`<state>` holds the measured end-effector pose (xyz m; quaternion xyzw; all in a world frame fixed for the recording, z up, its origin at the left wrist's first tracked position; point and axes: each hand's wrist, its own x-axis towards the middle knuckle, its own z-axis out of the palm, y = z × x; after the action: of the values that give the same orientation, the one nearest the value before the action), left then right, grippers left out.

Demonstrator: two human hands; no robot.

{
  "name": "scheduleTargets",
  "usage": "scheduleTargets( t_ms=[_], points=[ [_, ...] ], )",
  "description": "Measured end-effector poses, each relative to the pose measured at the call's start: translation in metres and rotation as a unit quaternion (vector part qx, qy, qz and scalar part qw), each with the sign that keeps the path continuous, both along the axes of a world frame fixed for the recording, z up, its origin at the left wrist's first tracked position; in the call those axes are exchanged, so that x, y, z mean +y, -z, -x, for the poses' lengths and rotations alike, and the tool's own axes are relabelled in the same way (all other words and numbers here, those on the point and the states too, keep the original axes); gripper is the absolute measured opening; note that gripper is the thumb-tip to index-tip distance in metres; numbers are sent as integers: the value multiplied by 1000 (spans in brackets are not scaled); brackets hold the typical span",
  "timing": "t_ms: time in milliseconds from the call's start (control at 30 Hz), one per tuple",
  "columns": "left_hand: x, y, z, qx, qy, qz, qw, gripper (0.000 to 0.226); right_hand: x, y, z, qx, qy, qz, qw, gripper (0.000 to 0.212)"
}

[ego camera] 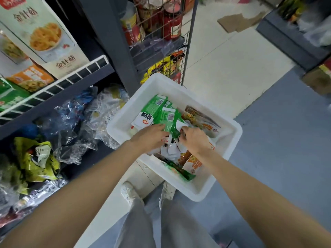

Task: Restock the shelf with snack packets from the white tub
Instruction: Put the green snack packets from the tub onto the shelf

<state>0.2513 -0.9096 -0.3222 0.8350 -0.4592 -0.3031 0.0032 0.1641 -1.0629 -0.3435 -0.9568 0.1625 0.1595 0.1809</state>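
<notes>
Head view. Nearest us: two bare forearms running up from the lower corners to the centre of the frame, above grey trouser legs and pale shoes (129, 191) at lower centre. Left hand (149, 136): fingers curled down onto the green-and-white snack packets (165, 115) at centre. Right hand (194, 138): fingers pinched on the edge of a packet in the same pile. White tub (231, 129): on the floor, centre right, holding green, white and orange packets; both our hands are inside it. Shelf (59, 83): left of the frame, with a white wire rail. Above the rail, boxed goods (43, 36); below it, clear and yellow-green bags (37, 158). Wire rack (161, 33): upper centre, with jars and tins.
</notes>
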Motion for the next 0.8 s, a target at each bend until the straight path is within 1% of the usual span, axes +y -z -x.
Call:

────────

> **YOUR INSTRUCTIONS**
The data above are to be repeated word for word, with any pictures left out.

> **RESPONSE TO THE EXERCISE**
`<state>` holds the measured end-effector pose (xyz m; quaternion xyzw; all in a world frame fixed for the recording, z up, its origin at the left wrist's first tracked position; point and axes: each hand's wrist, its own x-axis towards the middle knuckle, its own z-axis out of the palm, y = z × x; after the action: of the values that give the same orientation, the one nearest the value before the action), left then right, grippers left out.

Demonstrator: two human hands; no robot.

{
  "name": "scheduleTargets",
  "usage": "scheduleTargets( t_ms=[_], points=[ [_, ...] ], )",
  "description": "Measured end-effector poses, each relative to the pose measured at the call's start: translation in metres and rotation as a unit quaternion (vector part qx, qy, qz and scalar part qw), each with the sign that keeps the path continuous, both along the axes of a world frame fixed for the recording, z up, its origin at the left wrist's first tracked position; in the call those axes are exchanged, so that x, y, z mean +y, -z, -x, for the poses' lengths and rotations alike, and the tool's own axes are relabelled in the same way (all other words and numbers here, those on the point and the states too, keep the original axes); gripper is the absolute measured opening; note that gripper is the thumb-tip to index-tip distance in metres; numbers are sent as integers: the value multiplied by 1000 (spans in brackets are not scaled); brackets hold the typical span",
  "timing": "t_ms: time in milliseconds from the call's start (control at 30 Hz), one per tuple",
  "columns": "left_hand: x, y, z, qx, qy, qz, qw, gripper (0.000 to 0.226); right_hand: x, y, z, qx, qy, qz, qw, gripper (0.000 to 0.212)"
}

[ego camera] 

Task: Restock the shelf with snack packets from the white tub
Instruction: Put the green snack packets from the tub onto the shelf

<state>0.2513 -0.9096 -0.3222 0.8350 -0.4592 -0.3031 0.0032 0.1641 -1.0629 -0.3435 -0.9568 0.1625 0.1595 0.1809</state>
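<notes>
Head view. Nearest us: two bare forearms running up from the lower corners to the centre of the frame, above grey trouser legs and pale shoes (129, 191) at lower centre. Left hand (149, 136): fingers curled down onto the green-and-white snack packets (165, 115) at centre. Right hand (194, 138): fingers pinched on the edge of a packet in the same pile. White tub (231, 129): on the floor, centre right, holding green, white and orange packets; both our hands are inside it. Shelf (59, 83): left of the frame, with a white wire rail. Above the rail, boxed goods (43, 36); below it, clear and yellow-green bags (37, 158). Wire rack (161, 33): upper centre, with jars and tins.
</notes>
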Motion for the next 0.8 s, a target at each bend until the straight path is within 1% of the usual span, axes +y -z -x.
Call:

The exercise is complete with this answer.